TDPT systematics: the Dyson series

TDPT systematics: the Dyson series#

Let us focus on the TDSE in the interaction picture. You can convince yourself that if $V_S(t)$ is a Hermitian operator, so is $V_I(t)$. Now the TDSE in the interaction picture

(336)#\[i\hbar \partial_t\ket{\psi(t)}_I = \eps V_I(t) \ket{\psi(t)}_I\]

is formally the same as the full TDSE with $\ket{\psi(t)}_S \to \ket{\psi(t)}_I$, $H \to V_I$. Thus $\ket{\psi(t)}_I$ also undergoes unitary time evolution with U_I(t,t_0) = e^{i H_0 t/\hbar} U_S(t,0)$. We can construct it directly from this, or by writing $\ket{\psi(t)}_I = U_I(t,0) \ket{\psi(0)}$ and inserting this into (336) to find:

\[i\hbar \del_t U_I(t,0) = \eps V_I(t) U_I(t,0)\]

We can solve this formally by noting that $U_I(0,0) = {\bf 1}$:

(337)#\[U_I(t) = {\bf 1} - \frac{i}{\hbar}\int_0^t dt' \eps V_I(t') U_I(t')\]

where I have suppressed the dependence on the initial time. This may not seem useful, but since we are eventuall looking for a power series in $\eps$ we can solve this equation recursively. That is, plug the LHS of (337) into the RHS, so that

\[U_I(t) = {\bf 1} - \frac{i\eps}{\hbar} \int_0^t dt' V_I(t') + \left(\frac{-i \eps}{\hbar}\right)^2 \int_0^t dt' \int_0^{t'} dt'' V_I(t') V_I(t'') U_I(t'') + \ldots\]

Clearly we can continue this trend and write the Dyson series

\[U_I(t) = \sum_{n = 0}^{\infty} \left(\frac{-i \eps}{\hbar}\right)^n \int_0^t dt_1 \int_0^{t_1} dt_2 \ldots \int_0^{t_{n-1}} dt_N V_I(t_1) V_I(t_2)\ldots V_I(t_n)\]

Note that the products of $V_I(t)$ are arranged in descending order of the time variable in their argument.
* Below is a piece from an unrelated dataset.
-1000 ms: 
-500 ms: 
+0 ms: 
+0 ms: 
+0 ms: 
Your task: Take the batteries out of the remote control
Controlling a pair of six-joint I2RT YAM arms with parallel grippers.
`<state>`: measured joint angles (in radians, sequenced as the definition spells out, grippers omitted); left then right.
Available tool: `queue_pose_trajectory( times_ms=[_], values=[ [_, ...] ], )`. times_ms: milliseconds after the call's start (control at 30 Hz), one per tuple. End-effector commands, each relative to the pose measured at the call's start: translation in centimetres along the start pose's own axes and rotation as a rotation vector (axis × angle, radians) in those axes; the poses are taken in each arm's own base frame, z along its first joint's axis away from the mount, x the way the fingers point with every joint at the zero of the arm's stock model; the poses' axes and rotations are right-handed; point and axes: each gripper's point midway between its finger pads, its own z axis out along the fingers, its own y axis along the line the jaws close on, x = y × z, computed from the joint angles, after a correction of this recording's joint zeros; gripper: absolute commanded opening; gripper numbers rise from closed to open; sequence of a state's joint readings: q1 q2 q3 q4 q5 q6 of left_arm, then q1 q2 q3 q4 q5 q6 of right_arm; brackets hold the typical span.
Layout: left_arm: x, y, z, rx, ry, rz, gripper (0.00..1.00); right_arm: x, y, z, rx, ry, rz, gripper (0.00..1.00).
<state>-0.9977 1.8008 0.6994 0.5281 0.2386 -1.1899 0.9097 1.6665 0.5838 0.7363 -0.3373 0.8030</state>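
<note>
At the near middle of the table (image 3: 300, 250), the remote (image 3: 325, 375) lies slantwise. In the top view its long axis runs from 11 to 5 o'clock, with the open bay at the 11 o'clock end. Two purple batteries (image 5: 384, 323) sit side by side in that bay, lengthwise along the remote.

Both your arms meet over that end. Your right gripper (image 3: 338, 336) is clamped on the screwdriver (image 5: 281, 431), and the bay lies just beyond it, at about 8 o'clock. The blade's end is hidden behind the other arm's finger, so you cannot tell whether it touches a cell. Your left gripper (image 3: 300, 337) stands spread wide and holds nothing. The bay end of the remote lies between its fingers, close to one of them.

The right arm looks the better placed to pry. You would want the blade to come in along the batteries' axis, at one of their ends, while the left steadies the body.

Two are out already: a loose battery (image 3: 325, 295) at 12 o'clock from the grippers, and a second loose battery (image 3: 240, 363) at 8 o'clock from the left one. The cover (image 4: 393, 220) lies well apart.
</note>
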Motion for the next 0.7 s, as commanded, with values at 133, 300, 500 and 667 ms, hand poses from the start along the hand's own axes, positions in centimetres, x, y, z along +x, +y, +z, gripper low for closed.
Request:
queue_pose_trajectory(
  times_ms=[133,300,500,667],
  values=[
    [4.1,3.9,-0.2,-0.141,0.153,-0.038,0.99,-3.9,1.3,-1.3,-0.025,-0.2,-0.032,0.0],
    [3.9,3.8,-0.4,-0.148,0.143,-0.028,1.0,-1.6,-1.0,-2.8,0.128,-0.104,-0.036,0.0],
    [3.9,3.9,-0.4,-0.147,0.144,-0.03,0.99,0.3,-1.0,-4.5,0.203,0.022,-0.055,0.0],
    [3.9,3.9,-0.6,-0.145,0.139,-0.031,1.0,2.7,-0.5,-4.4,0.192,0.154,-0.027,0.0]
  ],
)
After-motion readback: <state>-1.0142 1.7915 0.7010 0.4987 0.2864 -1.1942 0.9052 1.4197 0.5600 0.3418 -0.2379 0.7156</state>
With some work, one can convince oneself that this can be written as

\[U_I(t) = \sum_{n = 0}^{\infty} \left(\frac{-i \eps}{\hbar}\right)^n \frac{1]{n!}\int_0^t dt_1 \ldots \int_0^t dt_n T[V_I(t_1) V_I(t_2)\ldots V_I(t_n)]\]

where $T$ is the time ordering operator. That is, given a set of times $t_{i = 1,\ldots, n}$, and a permutation $\sigma \in S_n$ such that

\[t_{\sigma(1)} \geq t_{\sigma(2)} \geq \cdots \geq t_{\sigma(n)}\]

Then

\[T[V_I(t_1)\ldots V_I(t_n)] = V_I(t_{\sigma(1)})V_I(t_{\sigma(2)}) \ldots V_I(t_{\sigma(n)})\]

The integration region is now redundant (because before applying the $T$ operator it is over all time orderings), which is taken care of by the factor of $1/n!$. We can write this expression more elegantly as

\[U(t) = T \left[ \exp\left( - \frac{i\eps}{\hbar}\int_0^t dt' V_I(t')\right)\right]\]